● Exercise details: Repeat the data word for word. Do not include the pictures.

● Data excerpt:
◇ ◇ ◇ ◇ ◇
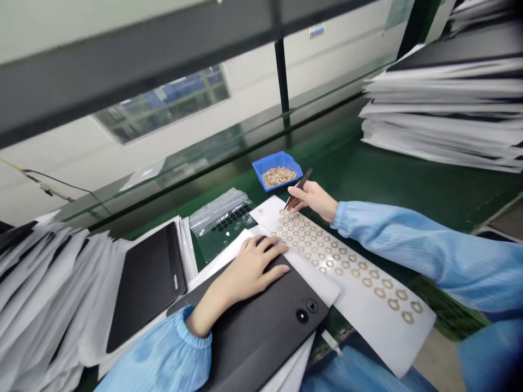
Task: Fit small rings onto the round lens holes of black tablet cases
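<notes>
My left hand (257, 267) lies with fingers spread on a black tablet back cover (261, 326), which has two round camera rings near its right corner. Black tweezers (301, 185) are pinched in my right hand (312, 198). Their tips point down at the far end of a white sheet (359, 310) dotted with rows of small tan rings (379, 293). Whether the tips grip a ring is too small to tell. White paper lies under the cover and partly beneath the ring sheet's left edge.
A blue bin (263, 163) of loose rings stands behind the sheet. Left of it lies a clear zip bag (220, 218) with small black rings. Another black cover (145, 283) rests on paper. Tall interleaved stacks stand at left (44, 305) and back right (441, 109).
</notes>
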Tool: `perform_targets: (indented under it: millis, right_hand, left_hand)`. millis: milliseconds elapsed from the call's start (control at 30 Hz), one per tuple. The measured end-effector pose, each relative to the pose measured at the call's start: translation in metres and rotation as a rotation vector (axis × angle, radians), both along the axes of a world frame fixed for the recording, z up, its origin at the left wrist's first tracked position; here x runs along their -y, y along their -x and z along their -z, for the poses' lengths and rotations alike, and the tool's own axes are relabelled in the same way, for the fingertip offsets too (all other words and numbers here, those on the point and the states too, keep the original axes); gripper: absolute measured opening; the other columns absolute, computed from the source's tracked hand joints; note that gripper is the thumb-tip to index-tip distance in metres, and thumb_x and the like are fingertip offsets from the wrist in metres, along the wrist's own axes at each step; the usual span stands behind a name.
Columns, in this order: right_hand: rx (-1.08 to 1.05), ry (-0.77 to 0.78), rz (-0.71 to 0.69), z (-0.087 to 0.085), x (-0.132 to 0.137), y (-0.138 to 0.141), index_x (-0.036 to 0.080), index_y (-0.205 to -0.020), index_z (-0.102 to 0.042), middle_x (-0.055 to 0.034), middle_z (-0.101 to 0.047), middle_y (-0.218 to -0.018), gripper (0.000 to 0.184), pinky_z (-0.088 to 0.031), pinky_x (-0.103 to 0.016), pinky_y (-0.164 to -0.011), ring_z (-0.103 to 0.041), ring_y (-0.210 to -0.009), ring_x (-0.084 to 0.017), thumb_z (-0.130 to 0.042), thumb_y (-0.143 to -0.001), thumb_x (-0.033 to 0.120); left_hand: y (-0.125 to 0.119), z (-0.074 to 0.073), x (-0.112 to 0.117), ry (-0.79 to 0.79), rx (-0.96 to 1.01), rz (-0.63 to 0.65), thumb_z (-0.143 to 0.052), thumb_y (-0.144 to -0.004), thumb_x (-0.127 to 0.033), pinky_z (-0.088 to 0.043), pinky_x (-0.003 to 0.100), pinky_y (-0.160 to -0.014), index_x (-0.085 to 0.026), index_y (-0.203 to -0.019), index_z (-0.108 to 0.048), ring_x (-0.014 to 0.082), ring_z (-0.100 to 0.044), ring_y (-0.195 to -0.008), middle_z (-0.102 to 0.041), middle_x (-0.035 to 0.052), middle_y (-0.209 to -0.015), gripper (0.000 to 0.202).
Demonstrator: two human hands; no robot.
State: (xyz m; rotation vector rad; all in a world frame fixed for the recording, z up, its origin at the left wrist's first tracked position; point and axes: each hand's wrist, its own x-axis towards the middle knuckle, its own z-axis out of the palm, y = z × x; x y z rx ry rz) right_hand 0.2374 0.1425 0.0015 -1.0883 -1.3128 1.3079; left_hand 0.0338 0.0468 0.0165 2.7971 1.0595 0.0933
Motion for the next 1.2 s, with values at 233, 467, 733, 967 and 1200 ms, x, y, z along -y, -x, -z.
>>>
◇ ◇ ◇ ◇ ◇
● Answer area:
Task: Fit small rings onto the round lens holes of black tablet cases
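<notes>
My left hand (257, 267) lies with fingers spread on a black tablet back cover (261, 326), which has two round camera rings near its right corner. Black tweezers (301, 185) are pinched in my right hand (312, 198). Their tips point down at the far end of a white sheet (359, 310) dotted with rows of small tan rings (379, 293). Whether the tips grip a ring is too small to tell. White paper lies under the cover and partly beneath the ring sheet's left edge.
A blue bin (263, 163) of loose rings stands behind the sheet. Left of it lies a clear zip bag (220, 218) with small black rings. Another black cover (145, 283) rests on paper. Tall interleaved stacks stand at left (44, 305) and back right (441, 109).
</notes>
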Tool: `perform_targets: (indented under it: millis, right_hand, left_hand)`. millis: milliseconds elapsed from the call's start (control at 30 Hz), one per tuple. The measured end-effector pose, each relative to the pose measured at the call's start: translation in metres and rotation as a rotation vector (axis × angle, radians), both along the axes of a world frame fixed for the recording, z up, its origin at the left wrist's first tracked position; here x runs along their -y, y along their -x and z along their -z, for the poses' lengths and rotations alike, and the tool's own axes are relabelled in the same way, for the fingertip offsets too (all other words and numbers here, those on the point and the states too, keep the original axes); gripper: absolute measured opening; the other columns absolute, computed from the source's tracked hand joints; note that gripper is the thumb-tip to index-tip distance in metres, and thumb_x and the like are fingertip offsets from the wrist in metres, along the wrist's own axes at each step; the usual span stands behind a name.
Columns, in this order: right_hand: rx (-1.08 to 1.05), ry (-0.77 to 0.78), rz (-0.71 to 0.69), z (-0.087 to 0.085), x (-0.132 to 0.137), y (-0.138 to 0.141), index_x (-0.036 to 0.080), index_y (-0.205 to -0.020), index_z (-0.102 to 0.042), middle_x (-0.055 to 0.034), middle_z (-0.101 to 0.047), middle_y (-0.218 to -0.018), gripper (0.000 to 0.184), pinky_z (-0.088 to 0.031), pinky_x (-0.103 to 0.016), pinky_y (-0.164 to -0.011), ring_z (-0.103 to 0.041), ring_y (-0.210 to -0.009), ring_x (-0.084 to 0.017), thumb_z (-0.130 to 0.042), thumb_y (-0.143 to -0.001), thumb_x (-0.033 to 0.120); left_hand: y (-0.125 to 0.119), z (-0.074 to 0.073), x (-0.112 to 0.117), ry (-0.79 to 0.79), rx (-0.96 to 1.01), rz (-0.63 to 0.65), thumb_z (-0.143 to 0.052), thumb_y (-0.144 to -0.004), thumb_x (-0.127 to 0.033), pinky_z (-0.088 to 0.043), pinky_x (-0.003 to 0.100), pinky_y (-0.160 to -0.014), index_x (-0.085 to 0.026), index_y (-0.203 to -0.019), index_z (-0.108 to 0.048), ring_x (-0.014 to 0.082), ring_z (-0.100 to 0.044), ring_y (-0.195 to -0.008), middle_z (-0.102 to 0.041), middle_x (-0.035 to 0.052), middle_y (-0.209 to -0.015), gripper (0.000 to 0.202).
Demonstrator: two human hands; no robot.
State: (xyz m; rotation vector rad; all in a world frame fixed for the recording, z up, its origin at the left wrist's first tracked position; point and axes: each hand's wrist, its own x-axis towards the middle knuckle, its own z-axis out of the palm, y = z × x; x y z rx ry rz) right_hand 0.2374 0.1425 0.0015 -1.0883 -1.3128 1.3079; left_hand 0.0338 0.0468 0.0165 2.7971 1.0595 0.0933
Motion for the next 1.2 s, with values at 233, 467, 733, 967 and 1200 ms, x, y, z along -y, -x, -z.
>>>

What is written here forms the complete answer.